What this task involves:
I'd like the entire listing output verbatim, apart from the pictures.

Information provided:
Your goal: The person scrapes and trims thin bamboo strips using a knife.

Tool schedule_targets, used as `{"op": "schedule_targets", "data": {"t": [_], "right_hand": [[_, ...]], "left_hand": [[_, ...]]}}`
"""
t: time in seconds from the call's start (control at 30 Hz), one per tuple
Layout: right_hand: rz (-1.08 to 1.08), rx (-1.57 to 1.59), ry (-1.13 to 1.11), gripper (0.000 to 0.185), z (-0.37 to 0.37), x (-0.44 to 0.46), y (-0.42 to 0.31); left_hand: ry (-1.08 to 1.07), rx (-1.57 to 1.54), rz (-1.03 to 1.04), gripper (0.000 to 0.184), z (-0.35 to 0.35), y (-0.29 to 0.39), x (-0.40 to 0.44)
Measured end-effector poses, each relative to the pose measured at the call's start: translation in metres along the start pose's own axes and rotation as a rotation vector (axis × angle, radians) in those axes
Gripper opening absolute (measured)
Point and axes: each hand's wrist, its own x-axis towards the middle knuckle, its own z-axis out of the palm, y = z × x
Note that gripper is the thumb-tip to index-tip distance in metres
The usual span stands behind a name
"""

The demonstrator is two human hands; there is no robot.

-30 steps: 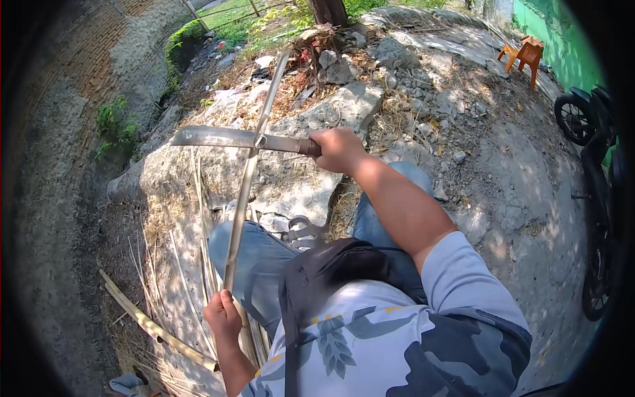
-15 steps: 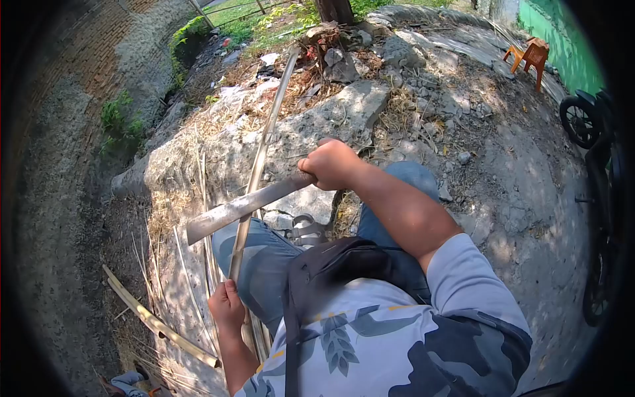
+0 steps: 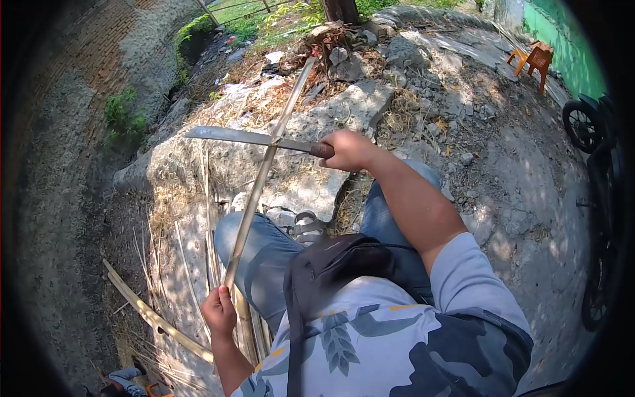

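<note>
Fingers curled tight, the right hand (image 3: pixel 349 151) gripped a machete (image 3: pixel 248 137) at center, its blade crossing against a bamboo strip (image 3: pixel 252 202). At lower left of center, the left hand (image 3: pixel 219 311) pinched the strip's lower end, thumb on top; the strip slanted toward upper center.

The machete blade (image 3: pixel 231 135) is silvery grey and its handle (image 3: pixel 321 150) brown, while the long bamboo strip (image 3: pixel 254 196) is pale tan. The wearer's shirt (image 3: pixel 390 344) is white with grey-blue leaf prints, yellow-orange touches and dark navy camouflage-like patches, above faded blue jeans (image 3: pixel 254 241) and a black bag (image 3: pixel 344 260). The plastic chair (image 3: pixel 539 61) is orange, the painted wall (image 3: pixel 562 46) green.
</note>
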Motion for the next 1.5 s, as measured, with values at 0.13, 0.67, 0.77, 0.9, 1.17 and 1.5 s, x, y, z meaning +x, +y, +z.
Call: {"op": "schedule_targets", "data": {"t": [0.13,0.67,0.77,0.9,1.17,1.5], "right_hand": [[-0.019,0.062,-0.079,0.029,-0.010,-0.007,-0.010],[-0.312,-0.350,0.281,0.019,0.001,-0.010,-0.013],[-0.078,-0.152,0.288,0.025,-0.003,-0.005,-0.003],[0.027,0.116,-0.057,0.031,-0.002,-0.005,-0.015],[-0.158,-0.305,-0.093,0.016,0.013,-0.017,-0.037],[-0.074,-0.261,0.185,0.019,0.016,0.008,-0.002]], "left_hand": [[0.005,0.101,-0.014,0.046,-0.001,0.007,-0.003],[0.035,-0.084,0.021,0.048,-0.004,0.000,-0.011],[0.025,0.004,0.008,0.047,-0.021,0.004,-0.016],[0.070,0.028,-0.006,0.046,-0.012,-0.003,-0.015],[0.040,0.095,-0.033,0.043,0.009,-0.008,-0.011],[0.039,0.076,0.016,0.045,-0.017,-0.010,-0.021]]}}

Result:
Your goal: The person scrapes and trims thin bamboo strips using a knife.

Tool schedule_targets, used as `{"op": "schedule_targets", "data": {"t": [_], "right_hand": [[_, ...]], "left_hand": [[_, ...]]}}`
"""
t: time in seconds from the call's start (control at 30 Hz), one per tuple
Layout: right_hand: rz (-1.08 to 1.08), rx (-1.57 to 1.59), ry (-1.13 to 1.11), gripper (0.000 to 0.185), z (-0.37 to 0.37), x (-0.44 to 0.46), y (-0.42 to 0.31); left_hand: ry (-1.08 to 1.07), rx (-1.57 to 1.54), rz (-1.03 to 1.04), gripper (0.000 to 0.184), z (-0.35 to 0.35), y (-0.29 to 0.39), x (-0.40 to 0.44)
Measured end-effector poses, each relative to the pose measured at the call's start: translation in metres along the start pose's own axes and rotation as a rotation vector (axis × angle, radians) in those axes
Gripper opening absolute (measured)
Point and axes: each hand's wrist, its own x-axis towards the middle knuckle, its own z-axis out of the palm, y = z × x
Note that gripper is the thumb-tip to index-tip distance in metres
The usual span stands behind a name
"""

The demonstrator is two human hands; there is no robot.

-30 steps: 
-15 steps: 
+0 steps: 

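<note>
Fingers curled tight, the right hand (image 3: pixel 349 151) gripped a machete (image 3: pixel 248 137) at center, its blade crossing against a bamboo strip (image 3: pixel 252 202). At lower left of center, the left hand (image 3: pixel 219 311) pinched the strip's lower end, thumb on top; the strip slanted toward upper center.

The machete blade (image 3: pixel 231 135) is silvery grey and its handle (image 3: pixel 321 150) brown, while the long bamboo strip (image 3: pixel 254 196) is pale tan. The wearer's shirt (image 3: pixel 390 344) is white with grey-blue leaf prints, yellow-orange touches and dark navy camouflage-like patches, above faded blue jeans (image 3: pixel 254 241) and a black bag (image 3: pixel 344 260). The plastic chair (image 3: pixel 539 61) is orange, the painted wall (image 3: pixel 562 46) green.
</note>
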Motion for the next 1.5 s, as measured, with values at 0.13, 0.67, 0.77, 0.9, 1.17 and 1.5 s, x, y, z meaning +x, +y, +z.
Call: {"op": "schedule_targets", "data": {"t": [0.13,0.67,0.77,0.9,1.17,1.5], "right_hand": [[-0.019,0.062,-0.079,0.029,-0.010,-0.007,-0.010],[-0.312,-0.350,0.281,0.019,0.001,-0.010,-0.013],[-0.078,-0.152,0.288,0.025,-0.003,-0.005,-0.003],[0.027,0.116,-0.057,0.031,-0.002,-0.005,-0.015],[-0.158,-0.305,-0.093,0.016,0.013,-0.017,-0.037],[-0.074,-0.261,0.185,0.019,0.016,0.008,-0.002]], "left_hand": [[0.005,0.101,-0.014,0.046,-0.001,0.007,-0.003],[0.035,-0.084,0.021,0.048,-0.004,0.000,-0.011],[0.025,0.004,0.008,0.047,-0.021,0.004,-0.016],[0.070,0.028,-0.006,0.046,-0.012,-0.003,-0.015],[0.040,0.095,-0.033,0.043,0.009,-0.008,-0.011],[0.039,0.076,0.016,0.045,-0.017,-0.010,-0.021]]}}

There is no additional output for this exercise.